Court File and Parties
Court File No.: CV-23-00701159-00CL Date: 2023-06-23 Superior Court of Justice – Ontario – Commercial List
In the Matter of: THE COMPANIES’ CREDITORS ARRANGEMENT ACT, R.S.C. 1985, c. C-36, AS AMENDED
And in the Matter of: INSTANT BRANDS ACQUISITION HOLDINGS INC., INSTANT BRANDS (TEXAS) INC., INSTANT BRANDS ACQUISITION INTERMEDIATE HOLDINGS INC., INSTANT BRANDS HOLDINGS INC., URS-1 (CHARLEROI) LLC, INSTANT BRANDS LLC, URS-2 (CORNING) LLC, CORELLE BRANDS (LATIN AMERICA) LLC, EKCO GROUP, LLC, EKCO HOUSEWARES, INC., EKCO MANUFACTURING OF OHIO, INC., CORELLE BRANDS (CANADA) INC., INSTANT BRANDS (CANADA) HOLDING INC., INSTANT BRANDS INC. AND CORELLE BRANDS (GHC) LLC
Application of: INSTANT BRANDS INC. UNDER SECTION 46 OF THE COMPANIES’ CREDITORS ARRANGEMENT ACT, R.S.C. 1985, c.

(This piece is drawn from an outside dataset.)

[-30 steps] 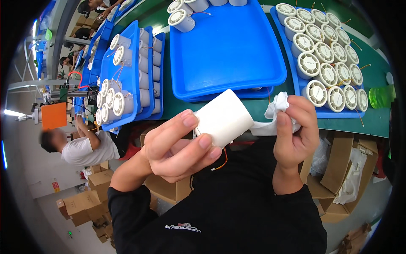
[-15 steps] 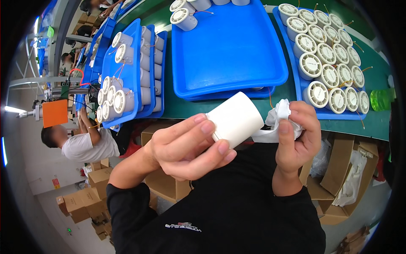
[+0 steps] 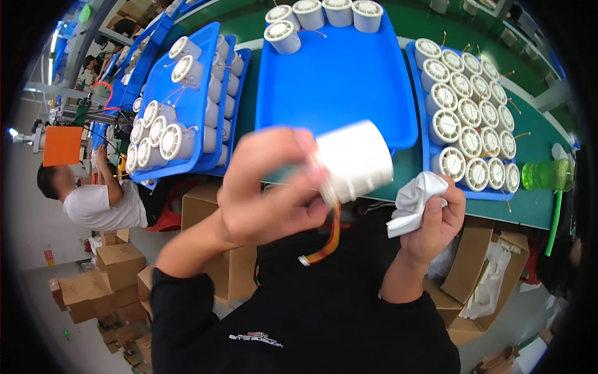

C-36, AS AMENDED
Before: Peter J. Osborne J.
Counsel: Ashley Taylor, for the Applicant, Instant Brands Joanna McDonald and Stella Li, U.S. Counsel for the Applicant, Instant Brands Evan Cobb, Counsel to ABL Lender Sharon Hamilton, Counsel to EY, Proposed Information Officer Joe Pasquariello and Andrew Harmes, Counsel to Proposed Information Officer
Heard: June 23, 2023
Endorsement
[1] Instant Brands Inc. (“IB Inc.”), in its capacity as Foreign Representative (the “Foreign Representative”), moves pursuant to section 49 of the Companies’ Creditors Arrangement Act (“CCAA”) for an order recognizing and enforcing the Interim DIP Order issued by the United States Bankruptcy Court for the Southern District of Texas on June 14, 2023 together with approval of the corresponding priority charge.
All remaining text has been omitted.